For the Devs from Ops
Default Domain: Your fully qualified domain name
Windows Integrated Authentication should be checked
In Service Studio, open your app and in the Interface tab, enable WIA on the Login web screen.
Configure Internet Explorer:
Go to Internet Options > Security > Local Intranet
Click on the Sites button, and then the Advanced Button
Add your front-end URL to the list and Close.
Click on the Custom level button for the Intranet Zone
Scroll all the way down to the User Authentication section, and set Logon to "Automatic logon only in Intranet zone
Under the Advanced tab, in the Security section towards the bottom, make sure WIA is enabled.
To make the IE configuration consistent accross the domain you could encode it in a user GPO or could export the IE registry settings under HKCU and import them in a logon script.
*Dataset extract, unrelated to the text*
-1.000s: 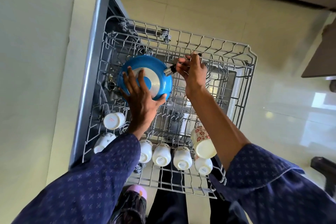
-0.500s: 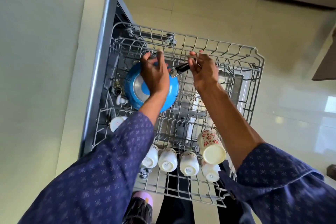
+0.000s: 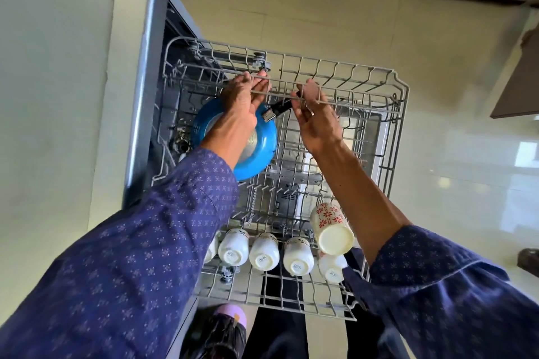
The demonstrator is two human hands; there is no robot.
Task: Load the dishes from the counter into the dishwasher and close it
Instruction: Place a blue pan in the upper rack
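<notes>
Our left hand (image 3: 243, 102), fingers straight, reaches over the blue pan (image 3: 259, 151) to the dishwasher rack (image 3: 401, 131). At 3 o'clock, our right hand (image 3: 316, 119) pinches a rack wire by the pan's handle (image 3: 277, 110). White mugs (image 3: 264, 251) sit at 6 o'clock.

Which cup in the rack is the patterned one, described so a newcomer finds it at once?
Start at the grey wire dishwasher rack pulled out over the floor. Along its near edge runs a row of plain white cups lying with their bases up. The patterned cup sits at that row's right end, just under the right forearm; it alone is cream with red flower prints, and looks bigger.
</notes>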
The other option is SSO. Frees you up from having to use IE only. It would be nice if someone could setup a comprehensive step-by-step config tutorial here.
Rado
Hi Rado,
What a nice post, thanks!
Any suggestion for any other posts that could be helpful to the community?
Vera
It turns out that WIA can also be configured for Firefox and Chrome. The Chrome settings can be encoded in the Windows registry or using the Chrome ADMX GPO template.
A question on the implementation of this however. How do you then propagate this change to a bunch of users?
JC Elorde wrote:
So long as the users are part of the Active Directory domain, and everything is correctly setup, it should work.